-- Data provided follows --

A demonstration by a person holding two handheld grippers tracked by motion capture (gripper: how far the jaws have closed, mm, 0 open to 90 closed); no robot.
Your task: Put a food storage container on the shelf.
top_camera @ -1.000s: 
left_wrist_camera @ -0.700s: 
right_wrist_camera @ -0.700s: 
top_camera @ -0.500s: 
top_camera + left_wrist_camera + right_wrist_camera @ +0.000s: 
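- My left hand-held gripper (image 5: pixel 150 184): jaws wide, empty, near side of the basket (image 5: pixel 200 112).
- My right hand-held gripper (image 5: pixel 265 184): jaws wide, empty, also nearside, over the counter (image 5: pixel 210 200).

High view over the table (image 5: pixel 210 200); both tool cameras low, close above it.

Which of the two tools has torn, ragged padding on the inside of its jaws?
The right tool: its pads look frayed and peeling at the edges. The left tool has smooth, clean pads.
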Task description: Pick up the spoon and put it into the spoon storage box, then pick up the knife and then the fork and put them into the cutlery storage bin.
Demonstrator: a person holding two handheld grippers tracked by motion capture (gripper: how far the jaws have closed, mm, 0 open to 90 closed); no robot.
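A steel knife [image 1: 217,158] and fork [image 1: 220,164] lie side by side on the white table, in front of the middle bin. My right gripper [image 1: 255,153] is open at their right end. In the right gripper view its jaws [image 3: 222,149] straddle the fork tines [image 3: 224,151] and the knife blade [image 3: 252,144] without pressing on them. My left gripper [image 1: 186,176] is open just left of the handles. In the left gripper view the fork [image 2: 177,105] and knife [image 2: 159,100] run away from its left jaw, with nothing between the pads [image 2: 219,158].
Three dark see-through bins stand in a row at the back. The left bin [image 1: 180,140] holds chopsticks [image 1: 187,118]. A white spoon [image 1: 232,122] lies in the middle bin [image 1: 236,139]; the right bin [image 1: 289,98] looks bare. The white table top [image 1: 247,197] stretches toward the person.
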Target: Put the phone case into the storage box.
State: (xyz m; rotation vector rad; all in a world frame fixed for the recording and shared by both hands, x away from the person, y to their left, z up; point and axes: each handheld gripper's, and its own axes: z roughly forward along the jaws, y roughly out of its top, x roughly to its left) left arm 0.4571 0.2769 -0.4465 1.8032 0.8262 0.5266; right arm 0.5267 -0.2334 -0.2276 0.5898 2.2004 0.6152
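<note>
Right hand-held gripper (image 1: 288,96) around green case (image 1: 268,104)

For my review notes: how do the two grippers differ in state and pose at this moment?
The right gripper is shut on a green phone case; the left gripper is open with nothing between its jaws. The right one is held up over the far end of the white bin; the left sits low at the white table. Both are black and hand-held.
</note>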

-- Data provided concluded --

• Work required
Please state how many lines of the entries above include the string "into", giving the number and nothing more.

• Exercise solution
2